In discussions with the assistance dog charities, I had a slightly more esoteric idea to involve minor offenders in open and other prisons with the training of the dogs. There is a lot of evidence of the therapeutic benefits for offenders of working with animals, and I do not see why one could not have a virtuous circle of benefits for those involved and savings for the taxpayer if there was a way in which a scheme could be piloted at an open prison. The offenders could enjoy the friendship of a dog, learn positive things about a relationship with a dog and learn that, through their actions, they have helped a disabled person.
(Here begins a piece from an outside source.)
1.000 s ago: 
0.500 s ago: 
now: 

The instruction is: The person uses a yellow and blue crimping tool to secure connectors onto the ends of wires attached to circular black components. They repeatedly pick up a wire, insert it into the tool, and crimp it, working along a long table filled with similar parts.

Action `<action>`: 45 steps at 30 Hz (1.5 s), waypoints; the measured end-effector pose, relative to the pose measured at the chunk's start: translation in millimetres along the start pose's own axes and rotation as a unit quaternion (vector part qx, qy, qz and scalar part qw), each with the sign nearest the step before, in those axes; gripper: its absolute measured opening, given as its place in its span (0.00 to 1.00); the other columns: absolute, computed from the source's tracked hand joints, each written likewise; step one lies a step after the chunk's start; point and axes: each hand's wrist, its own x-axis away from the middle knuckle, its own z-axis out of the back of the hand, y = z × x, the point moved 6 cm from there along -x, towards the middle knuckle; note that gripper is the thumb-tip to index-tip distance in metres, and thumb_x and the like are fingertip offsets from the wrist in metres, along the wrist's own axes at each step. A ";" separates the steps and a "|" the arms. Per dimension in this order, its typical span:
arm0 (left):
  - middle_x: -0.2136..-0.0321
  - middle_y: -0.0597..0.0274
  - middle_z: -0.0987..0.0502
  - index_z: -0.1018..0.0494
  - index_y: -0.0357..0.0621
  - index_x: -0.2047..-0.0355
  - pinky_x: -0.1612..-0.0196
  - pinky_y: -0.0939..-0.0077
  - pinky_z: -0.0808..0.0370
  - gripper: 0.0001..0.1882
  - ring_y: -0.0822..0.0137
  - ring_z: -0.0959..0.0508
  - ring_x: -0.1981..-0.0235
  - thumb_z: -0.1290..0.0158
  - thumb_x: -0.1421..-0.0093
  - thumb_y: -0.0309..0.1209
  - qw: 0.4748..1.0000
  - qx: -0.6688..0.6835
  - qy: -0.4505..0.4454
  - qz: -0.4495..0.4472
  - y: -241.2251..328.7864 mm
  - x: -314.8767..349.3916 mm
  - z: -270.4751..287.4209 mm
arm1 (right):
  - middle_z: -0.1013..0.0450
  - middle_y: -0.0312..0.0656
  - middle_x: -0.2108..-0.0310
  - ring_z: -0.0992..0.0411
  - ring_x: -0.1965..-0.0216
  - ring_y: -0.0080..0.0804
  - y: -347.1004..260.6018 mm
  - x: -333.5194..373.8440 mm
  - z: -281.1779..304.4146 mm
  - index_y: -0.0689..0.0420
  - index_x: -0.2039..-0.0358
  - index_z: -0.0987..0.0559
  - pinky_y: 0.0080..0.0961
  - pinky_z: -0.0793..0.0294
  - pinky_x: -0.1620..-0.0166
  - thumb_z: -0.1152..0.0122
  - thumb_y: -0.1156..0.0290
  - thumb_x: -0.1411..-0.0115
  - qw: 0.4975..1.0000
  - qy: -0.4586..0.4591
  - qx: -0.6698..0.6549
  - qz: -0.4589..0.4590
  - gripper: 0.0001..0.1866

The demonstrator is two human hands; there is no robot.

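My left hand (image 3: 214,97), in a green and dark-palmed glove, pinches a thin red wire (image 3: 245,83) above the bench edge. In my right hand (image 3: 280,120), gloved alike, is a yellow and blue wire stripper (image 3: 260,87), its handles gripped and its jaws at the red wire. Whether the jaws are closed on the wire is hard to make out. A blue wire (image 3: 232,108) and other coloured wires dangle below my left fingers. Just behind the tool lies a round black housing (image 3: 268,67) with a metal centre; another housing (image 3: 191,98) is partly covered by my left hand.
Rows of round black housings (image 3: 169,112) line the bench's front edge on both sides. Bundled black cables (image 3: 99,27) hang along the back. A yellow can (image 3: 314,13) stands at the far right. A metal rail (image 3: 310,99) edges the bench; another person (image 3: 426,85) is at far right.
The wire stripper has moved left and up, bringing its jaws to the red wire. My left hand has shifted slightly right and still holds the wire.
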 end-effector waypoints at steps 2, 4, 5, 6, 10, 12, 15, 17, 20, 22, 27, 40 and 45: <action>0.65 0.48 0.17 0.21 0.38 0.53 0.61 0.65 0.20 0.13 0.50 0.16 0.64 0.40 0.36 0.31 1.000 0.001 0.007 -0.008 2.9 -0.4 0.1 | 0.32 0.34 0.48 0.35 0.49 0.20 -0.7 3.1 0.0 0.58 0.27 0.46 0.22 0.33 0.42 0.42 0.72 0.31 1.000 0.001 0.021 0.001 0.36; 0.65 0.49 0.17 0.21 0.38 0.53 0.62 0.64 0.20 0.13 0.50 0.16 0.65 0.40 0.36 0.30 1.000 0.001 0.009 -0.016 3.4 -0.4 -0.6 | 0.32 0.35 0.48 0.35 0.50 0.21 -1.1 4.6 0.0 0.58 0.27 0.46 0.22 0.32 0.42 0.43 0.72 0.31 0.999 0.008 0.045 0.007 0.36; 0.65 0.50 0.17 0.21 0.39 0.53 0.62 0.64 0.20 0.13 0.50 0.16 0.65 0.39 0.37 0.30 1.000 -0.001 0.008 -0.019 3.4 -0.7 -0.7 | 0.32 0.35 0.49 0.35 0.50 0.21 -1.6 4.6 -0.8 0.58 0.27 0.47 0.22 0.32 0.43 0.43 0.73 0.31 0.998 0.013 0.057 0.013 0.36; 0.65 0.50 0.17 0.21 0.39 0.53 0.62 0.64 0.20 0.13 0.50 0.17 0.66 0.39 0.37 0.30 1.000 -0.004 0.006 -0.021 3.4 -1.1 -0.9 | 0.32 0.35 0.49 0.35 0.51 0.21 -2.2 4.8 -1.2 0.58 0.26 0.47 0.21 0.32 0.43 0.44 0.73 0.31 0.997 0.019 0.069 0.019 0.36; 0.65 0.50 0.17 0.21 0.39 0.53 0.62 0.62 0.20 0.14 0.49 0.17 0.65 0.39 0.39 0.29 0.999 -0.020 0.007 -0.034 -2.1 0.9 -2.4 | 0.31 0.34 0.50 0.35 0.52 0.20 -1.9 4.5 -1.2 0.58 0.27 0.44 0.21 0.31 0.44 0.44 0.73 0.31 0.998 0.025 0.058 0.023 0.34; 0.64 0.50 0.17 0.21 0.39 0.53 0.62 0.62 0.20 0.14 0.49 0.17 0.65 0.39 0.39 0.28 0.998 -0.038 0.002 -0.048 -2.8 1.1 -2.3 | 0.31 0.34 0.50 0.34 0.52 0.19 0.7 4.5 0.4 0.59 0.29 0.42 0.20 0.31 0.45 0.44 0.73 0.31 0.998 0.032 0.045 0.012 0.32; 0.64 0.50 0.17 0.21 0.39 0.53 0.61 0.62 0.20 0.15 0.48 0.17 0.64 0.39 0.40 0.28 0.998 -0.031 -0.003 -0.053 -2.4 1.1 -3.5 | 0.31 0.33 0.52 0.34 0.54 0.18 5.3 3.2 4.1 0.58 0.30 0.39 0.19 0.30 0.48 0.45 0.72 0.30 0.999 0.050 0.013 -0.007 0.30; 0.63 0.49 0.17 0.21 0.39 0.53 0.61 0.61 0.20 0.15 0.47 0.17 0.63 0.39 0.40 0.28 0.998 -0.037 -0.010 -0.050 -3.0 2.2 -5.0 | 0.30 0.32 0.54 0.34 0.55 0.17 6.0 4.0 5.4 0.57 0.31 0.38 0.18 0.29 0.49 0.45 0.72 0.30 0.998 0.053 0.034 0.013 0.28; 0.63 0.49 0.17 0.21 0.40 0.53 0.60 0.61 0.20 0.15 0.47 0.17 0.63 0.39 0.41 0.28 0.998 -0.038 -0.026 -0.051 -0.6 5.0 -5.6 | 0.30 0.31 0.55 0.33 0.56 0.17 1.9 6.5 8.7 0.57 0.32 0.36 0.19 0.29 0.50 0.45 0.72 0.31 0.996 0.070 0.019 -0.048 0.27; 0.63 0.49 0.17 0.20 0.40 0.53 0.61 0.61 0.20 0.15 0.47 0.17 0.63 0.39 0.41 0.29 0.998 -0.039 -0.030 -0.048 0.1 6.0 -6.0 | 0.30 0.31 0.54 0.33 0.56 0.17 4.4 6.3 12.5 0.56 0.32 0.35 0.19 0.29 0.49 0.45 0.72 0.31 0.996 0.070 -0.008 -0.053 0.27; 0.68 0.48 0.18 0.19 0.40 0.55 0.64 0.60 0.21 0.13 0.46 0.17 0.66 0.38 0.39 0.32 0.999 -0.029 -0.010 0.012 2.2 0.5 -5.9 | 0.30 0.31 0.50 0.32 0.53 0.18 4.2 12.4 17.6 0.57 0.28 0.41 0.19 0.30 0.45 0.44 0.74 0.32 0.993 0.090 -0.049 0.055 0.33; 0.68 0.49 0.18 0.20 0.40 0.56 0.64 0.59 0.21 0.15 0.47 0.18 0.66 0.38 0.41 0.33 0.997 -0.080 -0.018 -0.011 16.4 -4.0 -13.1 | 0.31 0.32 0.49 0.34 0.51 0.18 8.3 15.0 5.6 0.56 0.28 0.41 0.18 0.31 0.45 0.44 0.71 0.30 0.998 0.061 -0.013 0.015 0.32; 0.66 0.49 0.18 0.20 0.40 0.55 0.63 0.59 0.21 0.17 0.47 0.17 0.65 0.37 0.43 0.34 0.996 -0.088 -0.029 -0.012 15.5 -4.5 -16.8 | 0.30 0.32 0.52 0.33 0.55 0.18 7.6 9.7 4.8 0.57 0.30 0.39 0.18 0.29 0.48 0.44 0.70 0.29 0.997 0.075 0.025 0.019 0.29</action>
That could reduce the training costs for charities and, if we cut reoffending, the costs to society more widely.
I have outlined a modest package of measures. If the Minister were to take them and run with them, they could make a significant difference to the availability of assistance dogs. I could have taken a different approach and argued that the Government should step in; that charities have shown the way forward and now the Government should run a national scheme and spend millions of pounds setting up their own dog training centres and provide assistance dogs to any disabled person who wanted one. It might be ideal, but it would be unwise to take that sort of service into the public sector. The state can get a bigger bang for its buck by working with and supporting charities and finding ways to develop the work that they are already doing.
There is huge potential. One charity has estimated that there may be as many 850,000 disabled people for whom assistance dogs would be beneficial. We know that there are millions of disabled people, but just under a million could benefit. Not all of them would want to benefit, and perhaps some people would baulk at the idea of 850,000 black or golden labradors going up and down the streets.
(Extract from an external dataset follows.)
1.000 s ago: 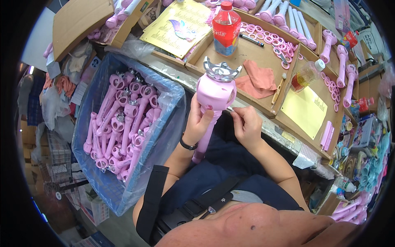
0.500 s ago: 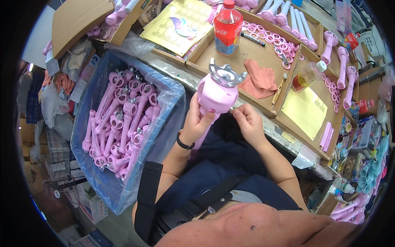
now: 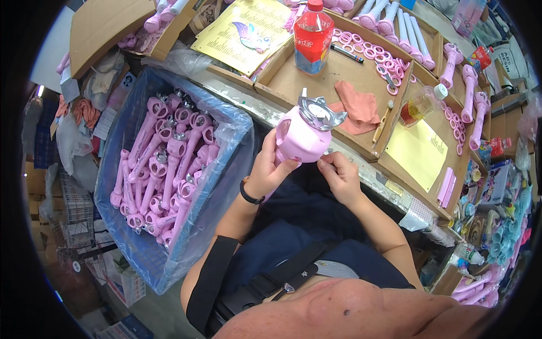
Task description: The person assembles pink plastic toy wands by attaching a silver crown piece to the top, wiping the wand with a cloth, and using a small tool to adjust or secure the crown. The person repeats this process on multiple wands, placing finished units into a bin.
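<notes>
A pink toy wand (image 3: pixel 300 141) with a silver crown on its round, open-sided head is tilted in front of me. My left hand (image 3: pixel 264 170) is closed around it just below the head, thumb pressed on the lower side. Most of the wand's handle is hidden by that hand and wrist. Beside the head's lower right edge, my right hand (image 3: pixel 342 179) pinches thumb and forefinger together. Whatever those fingertips hold, if anything, is too small to make out.
A blue plastic-lined crate (image 3: pixel 230 141) of pink wands stands at my left. Cardboard trays (image 3: pixel 271 85) on the bench hold pink rings (image 3: pixel 379 55), a red-labelled bottle (image 3: pixel 313 42), an orange cloth (image 3: pixel 358 107), a brush (image 3: pixel 381 125), a second bottle (image 3: pixel 422 106) and yellow paper (image 3: pixel 416 152).
The wand's head has turned and tipped to the right, and less of its handle shows. My right hand has dropped slightly, its fingers still pinched.
</notes>
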Available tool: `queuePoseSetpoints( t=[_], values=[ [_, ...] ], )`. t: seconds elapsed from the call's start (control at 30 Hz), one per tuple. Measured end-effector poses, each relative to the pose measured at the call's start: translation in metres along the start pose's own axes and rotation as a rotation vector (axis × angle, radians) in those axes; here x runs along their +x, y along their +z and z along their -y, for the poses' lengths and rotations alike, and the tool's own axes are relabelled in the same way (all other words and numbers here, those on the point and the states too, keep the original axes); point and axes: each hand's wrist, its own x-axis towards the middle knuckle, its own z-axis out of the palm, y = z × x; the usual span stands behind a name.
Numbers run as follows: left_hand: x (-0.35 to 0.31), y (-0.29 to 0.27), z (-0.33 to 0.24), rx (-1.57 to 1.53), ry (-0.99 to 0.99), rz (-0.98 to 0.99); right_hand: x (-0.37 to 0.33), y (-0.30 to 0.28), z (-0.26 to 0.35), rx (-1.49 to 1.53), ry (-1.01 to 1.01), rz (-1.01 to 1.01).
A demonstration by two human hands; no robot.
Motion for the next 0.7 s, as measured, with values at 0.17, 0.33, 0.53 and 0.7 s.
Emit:
queuePoseSetpoints(
  t=[0.17,0.33,0.53,0.7],
  values=[
    [0.007,-0.007,0.004,-0.362,-0.366,-0.008,0.005,0.007,0.010,-0.056,0.070,-0.015],
    [0.015,-0.014,0.009,-0.661,-0.531,-0.056,0.015,0.005,0.033,-0.559,-0.337,-0.161],
    [0.012,-0.011,0.008,-0.614,-0.479,-0.029,0.019,0.006,0.046,-0.562,-0.373,-0.162],
    [0.010,-0.008,0.005,-0.584,-0.467,0.009,0.016,0.002,0.042,-0.557,-0.372,-0.163]
  ],
)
I think, however, that we could do an awful lot better than the 6,800 such dogs that are out there in the country at the moment. I am sure that there is massive untapped potential; this is a win-win situation, and the Government should grasp the opportunity with both hands. The Minister has a great record. I hope that she can expand on that and on her growing reputation.
§ The Parliamentary Under-Secretary of State for Work and Pensions (Maria Eagle)First and foremost, I congratulate the hon. Member for Kingston and Surbiton (Mr. Davey) on securing the debate. One of the benefits of this Chamber is that it gives us the opportunity to raise such issues, which although not always at the top of the political agenda, are none the less very important to many of our constituents. As he thoughtfully set out, it is possible to raise people's awareness of such important issues, and I congratulate him on choosing to do that.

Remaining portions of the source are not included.